Leaflet, Polymaps, and D3.js, three Javascript libraries for rendering maps.

It's a lot of pieces, but each one is pretty simple by itself. Combined together they form a powerful open source mapping stack for serving vector data to web browsers. You're welcome to see the map running live on my server, but the real point of this project is to show developers all the pieces necessary to build their own map using vector tiles. Read on for details of how the map is constructed and be sure to check out the source code; lots of comments and a focus on readability. There are also some very detailed development notes on my work journal.

For client authors, the vector tiles are available as a service with the URL pattern http://somebits.com:8001/rivers/{z}/{x}/{y}.json. Light use only please; the server is not provisioned for real traffic.

Quick start

Install <a href="#server-prerequisites">required software</a>.
Run dataprep/downloadNhd.sh to download data to a directory named "NHD".
Run dataprep/importNhd.sh to bring data NHD into a PostGIS database named "rivers".
Run serve.sh from inside the server directory to start TileStache in Gunicorn at http://localhost:8000/.
Load a sample tile on localhost to verify GeoJSON tiles are being served.
Run clients/serverTest.py to do a quick test on the server.
Load clients/rivers-leaflet.html, clients/rivers-polymaps.html, clients/rivers-d3.html, or clients/rivers-d3leaflet.html to view the map.

About vector tiles

Vector tiles are an exciting, underutilized idea to make efficient maps. Google Maps revolutioned online cartography with "slippy maps", raster maps that are a mosaïcof PNG or JPG images. But a lot of geographic data is intrinsically vector oriented, lines and polygons. Today many map servers render vector data into raster images that are then served to clients. But serving the vector data directly to the user's browser for rendering on the client can make maps that are more flexible and more efficient. Mobile apps and proprietary services like Google Maps are starting to switch to vector maps.

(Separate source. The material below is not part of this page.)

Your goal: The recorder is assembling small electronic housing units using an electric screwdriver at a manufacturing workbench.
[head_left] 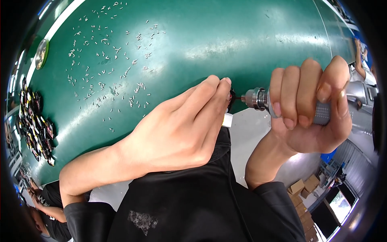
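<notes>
My right hand (310, 105) is wrapped around a grey-and-silver electric screwdriver (257, 99), held level with its bit pointing left. The thin bit reaches a small dark part (231, 101) pinched in the fingers of my left hand (181, 125). Most of that part is hidden behind the fingers; whether the bit touches it or a screw, I cannot tell. A small white block (227, 120) sticks out below the same fingertips. Both hands are at the near edge of the green table (242, 28). Loose small screws (139, 86) lie scattered to the left, beyond my left hand.
At the far left of the table lies a heap of black parts (36, 125) with coloured bits. Beyond it stands a round green-rimmed dish (42, 54). Another person (52, 209) is at lower left, one more (363, 64) at far right. Cardboard boxes (310, 183) stand at lower right.
</notes>
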The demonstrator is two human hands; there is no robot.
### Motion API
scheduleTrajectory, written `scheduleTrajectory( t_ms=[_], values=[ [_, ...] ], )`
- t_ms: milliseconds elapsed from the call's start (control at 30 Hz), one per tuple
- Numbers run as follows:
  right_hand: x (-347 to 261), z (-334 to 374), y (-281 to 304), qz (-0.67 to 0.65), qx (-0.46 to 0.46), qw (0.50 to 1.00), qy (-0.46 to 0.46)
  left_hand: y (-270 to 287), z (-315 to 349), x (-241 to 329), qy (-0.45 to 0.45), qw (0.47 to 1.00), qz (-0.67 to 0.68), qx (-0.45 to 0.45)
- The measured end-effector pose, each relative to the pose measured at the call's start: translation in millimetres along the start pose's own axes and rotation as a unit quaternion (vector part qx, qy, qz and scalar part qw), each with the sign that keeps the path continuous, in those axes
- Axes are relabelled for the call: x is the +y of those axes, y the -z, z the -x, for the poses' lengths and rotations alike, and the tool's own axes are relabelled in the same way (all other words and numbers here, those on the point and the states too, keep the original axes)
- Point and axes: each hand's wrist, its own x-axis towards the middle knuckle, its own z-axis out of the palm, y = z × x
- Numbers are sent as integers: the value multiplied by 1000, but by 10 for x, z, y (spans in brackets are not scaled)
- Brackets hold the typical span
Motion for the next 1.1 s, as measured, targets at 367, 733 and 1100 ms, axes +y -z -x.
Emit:
scheduleTrajectory(
  t_ms=[367,733,1100],
  values=[
    [92,-173,-164,-54,-35,998,29,92,57,-34,-19,999,-30,17],
    [-80,-86,-154,-220,-41,969,105,577,586,19,81,993,-37,79],
    [523,78,-233,-328,81,941,8,1764,2309,-475,497,769,-398,61]
  ],
)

Open source vector mapping is still in the early stages. There are several open source vector clients: Polymaps was an early pioneer for browser maps, MapsForge and OpenScienceMap are renderers for Android, and MapBox 2 is based on a vector tile stack. There are few open data vector services although recently OpenStreetMap has experimented with serving vector tiles. (See experimental clients like Ziggy Jonsson's, Bobby Sudekum's, and Mike Bostock's.) And currently there are only a couple of open source vector tile servers. This tutorial relies on TileStache's VecTiles provider to serve our geodata. Ceramic is an alternative.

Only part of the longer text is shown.